◆ WHAT IS REQUIRED ◆
Please reproduce the entire listing, character for character.

◆ AVAILABLE DATA ◆

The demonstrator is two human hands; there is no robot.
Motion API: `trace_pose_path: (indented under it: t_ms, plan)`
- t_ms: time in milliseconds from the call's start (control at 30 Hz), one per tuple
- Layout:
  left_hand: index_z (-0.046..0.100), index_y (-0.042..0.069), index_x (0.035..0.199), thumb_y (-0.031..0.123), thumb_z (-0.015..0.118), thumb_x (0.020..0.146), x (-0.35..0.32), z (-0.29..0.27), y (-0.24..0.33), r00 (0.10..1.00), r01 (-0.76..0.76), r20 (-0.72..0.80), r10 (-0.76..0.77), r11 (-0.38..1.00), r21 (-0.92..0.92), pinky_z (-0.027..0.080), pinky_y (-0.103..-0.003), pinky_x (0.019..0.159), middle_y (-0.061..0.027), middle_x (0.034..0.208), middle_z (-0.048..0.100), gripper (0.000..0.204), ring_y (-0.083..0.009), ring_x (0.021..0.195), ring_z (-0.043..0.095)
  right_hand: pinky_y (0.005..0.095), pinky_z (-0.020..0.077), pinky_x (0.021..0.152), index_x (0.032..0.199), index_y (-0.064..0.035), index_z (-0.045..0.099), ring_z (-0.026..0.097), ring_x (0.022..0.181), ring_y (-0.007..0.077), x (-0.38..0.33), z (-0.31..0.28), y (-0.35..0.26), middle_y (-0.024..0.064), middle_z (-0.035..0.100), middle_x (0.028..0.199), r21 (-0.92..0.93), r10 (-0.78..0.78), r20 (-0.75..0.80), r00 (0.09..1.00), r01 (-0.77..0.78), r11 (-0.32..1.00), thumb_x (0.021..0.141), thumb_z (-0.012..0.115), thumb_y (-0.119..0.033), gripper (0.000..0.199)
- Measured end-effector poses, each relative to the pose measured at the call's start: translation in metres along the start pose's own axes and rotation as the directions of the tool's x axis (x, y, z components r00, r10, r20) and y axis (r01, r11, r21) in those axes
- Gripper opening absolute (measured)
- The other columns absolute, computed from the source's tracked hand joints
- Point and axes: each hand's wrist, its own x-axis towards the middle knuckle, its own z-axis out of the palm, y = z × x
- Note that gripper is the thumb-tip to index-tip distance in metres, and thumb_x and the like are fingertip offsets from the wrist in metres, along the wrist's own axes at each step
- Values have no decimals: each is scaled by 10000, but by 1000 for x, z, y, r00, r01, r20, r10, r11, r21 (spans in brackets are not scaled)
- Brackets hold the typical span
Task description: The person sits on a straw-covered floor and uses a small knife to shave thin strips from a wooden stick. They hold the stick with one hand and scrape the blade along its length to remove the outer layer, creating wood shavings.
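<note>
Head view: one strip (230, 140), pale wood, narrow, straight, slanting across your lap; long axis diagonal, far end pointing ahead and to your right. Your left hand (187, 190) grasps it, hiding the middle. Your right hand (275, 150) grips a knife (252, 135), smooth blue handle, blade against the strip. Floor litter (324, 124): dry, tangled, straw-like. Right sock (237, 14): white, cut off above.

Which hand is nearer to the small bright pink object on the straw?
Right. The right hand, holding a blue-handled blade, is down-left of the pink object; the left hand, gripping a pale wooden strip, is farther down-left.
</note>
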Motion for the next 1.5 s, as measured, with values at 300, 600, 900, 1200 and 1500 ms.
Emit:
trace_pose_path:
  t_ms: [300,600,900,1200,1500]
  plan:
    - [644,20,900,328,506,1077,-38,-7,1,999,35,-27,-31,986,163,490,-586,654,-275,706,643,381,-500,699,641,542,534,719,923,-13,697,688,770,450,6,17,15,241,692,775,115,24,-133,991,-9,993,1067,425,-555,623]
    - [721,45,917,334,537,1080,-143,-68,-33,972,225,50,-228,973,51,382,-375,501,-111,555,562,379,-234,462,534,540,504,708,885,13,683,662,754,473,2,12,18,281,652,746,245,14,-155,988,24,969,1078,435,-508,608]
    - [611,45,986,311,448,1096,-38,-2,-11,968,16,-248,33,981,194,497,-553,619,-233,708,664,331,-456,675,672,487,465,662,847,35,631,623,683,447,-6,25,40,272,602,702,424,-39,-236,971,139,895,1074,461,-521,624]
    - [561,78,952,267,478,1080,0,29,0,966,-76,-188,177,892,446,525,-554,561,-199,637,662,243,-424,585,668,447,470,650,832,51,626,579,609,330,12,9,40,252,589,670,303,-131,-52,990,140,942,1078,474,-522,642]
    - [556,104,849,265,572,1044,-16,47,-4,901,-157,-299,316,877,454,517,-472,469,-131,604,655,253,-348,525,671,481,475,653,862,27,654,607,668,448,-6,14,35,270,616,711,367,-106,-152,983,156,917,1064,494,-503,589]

◆ TASK RESULT ◆
The demonstrator is two human hands; there is no robot.
Motion API: `trace_pose_path: (indented under it: t_ms, plan)`
- t_ms: time in milliseconds from the call's start (control at 30 Hz), one per tuple
- Layout:
  left_hand: index_z (-0.046..0.100), index_y (-0.042..0.069), index_x (0.035..0.199), thumb_y (-0.031..0.123), thumb_z (-0.015..0.118), thumb_x (0.020..0.146), x (-0.35..0.32), z (-0.29..0.27), y (-0.24..0.33), r00 (0.10..1.00), r01 (-0.76..0.76), r20 (-0.72..0.80), r10 (-0.76..0.77), r11 (-0.38..1.00), r21 (-0.92..0.92), pinky_z (-0.027..0.080), pinky_y (-0.103..-0.003), pinky_x (0.019..0.159), middle_y (-0.061..0.027), middle_x (0.034..0.208), middle_z (-0.048..0.100), gripper (0.000..0.204), ring_y (-0.083..0.009), ring_x (0.021..0.195), ring_z (-0.043..0.095)
  right_hand: pinky_y (0.005..0.095), pinky_z (-0.020..0.077), pinky_x (0.021..0.152), index_x (0.032..0.199), index_y (-0.064..0.035), index_z (-0.045..0.099), ring_z (-0.026..0.097), ring_x (0.022..0.181), ring_y (-0.007..0.077), x (-0.38..0.33), z (-0.31..0.28), y (-0.35..0.26), middle_y (-0.024..0.064), middle_z (-0.035..0.100), middle_x (0.028..0.199), r21 (-0.92..0.93), r10 (-0.78..0.78), r20 (-0.75..0.80), r00 (0.09..1.00), r01 (-0.77..0.78), r11 (-0.32..1.00), thumb_x (0.021..0.141), thumb_z (-0.012..0.115), thumb_y (-0.119..0.033), gripper (0.000..0.199)
- Measured end-effector poses, each relative to the pose measured at the call's start: translation in metres along the start pose's own axes and rotation as the directions of the tool's x axis (x, y, z components r00, r10, r20) and y axis (r01, r11, r21) in those axes
- Gripper opening absolute (measured)
- The other columns absolute, computed from the source's tracked hand joints
- Point and axes: each hand's wrist, its own x-axis towards the middle knuckle, its own z-axis out of the palm, y = z × x
- Note that gripper is the thumb-tip to index-tip distance in metres, and thumb_x and the like are fingertip offsets from the wrist in metres, along the wrist's own axes at each step
- Values have no decimals: each is scaled by 10000, but by 1000 for x, z, y, r00, r01, r20, r10, r11, r21 (spans in brackets are not scaled)
- Brackets hold the typical span
Task description: The person sits on a straw-covered floor and uses a small knife to shave thin strips from a wooden stick. They hold the stick with one hand and scrape the blade along its length to remove the outer layer, creating wood shavings.
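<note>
Head view: one strip (230, 140), pale wood, narrow, straight, slanting across your lap; long axis diagonal, far end pointing ahead and to your right. Your left hand (187, 190) grasps it, hiding the middle. Your right hand (275, 150) grips a knife (252, 135), smooth blue handle, blade against the strip. Floor litter (324, 124): dry, tangled, straw-like. Right sock (237, 14): white, cut off above.

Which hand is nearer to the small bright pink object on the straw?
Right. The right hand, holding a blue-handled blade, is down-left of the pink object; the left hand, gripping a pale wooden strip, is farther down-left.
</note>
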Motion for the next 1.5 s, as measured, with values at 300, 600, 900, 1200 and 1500 ms.
Emit:
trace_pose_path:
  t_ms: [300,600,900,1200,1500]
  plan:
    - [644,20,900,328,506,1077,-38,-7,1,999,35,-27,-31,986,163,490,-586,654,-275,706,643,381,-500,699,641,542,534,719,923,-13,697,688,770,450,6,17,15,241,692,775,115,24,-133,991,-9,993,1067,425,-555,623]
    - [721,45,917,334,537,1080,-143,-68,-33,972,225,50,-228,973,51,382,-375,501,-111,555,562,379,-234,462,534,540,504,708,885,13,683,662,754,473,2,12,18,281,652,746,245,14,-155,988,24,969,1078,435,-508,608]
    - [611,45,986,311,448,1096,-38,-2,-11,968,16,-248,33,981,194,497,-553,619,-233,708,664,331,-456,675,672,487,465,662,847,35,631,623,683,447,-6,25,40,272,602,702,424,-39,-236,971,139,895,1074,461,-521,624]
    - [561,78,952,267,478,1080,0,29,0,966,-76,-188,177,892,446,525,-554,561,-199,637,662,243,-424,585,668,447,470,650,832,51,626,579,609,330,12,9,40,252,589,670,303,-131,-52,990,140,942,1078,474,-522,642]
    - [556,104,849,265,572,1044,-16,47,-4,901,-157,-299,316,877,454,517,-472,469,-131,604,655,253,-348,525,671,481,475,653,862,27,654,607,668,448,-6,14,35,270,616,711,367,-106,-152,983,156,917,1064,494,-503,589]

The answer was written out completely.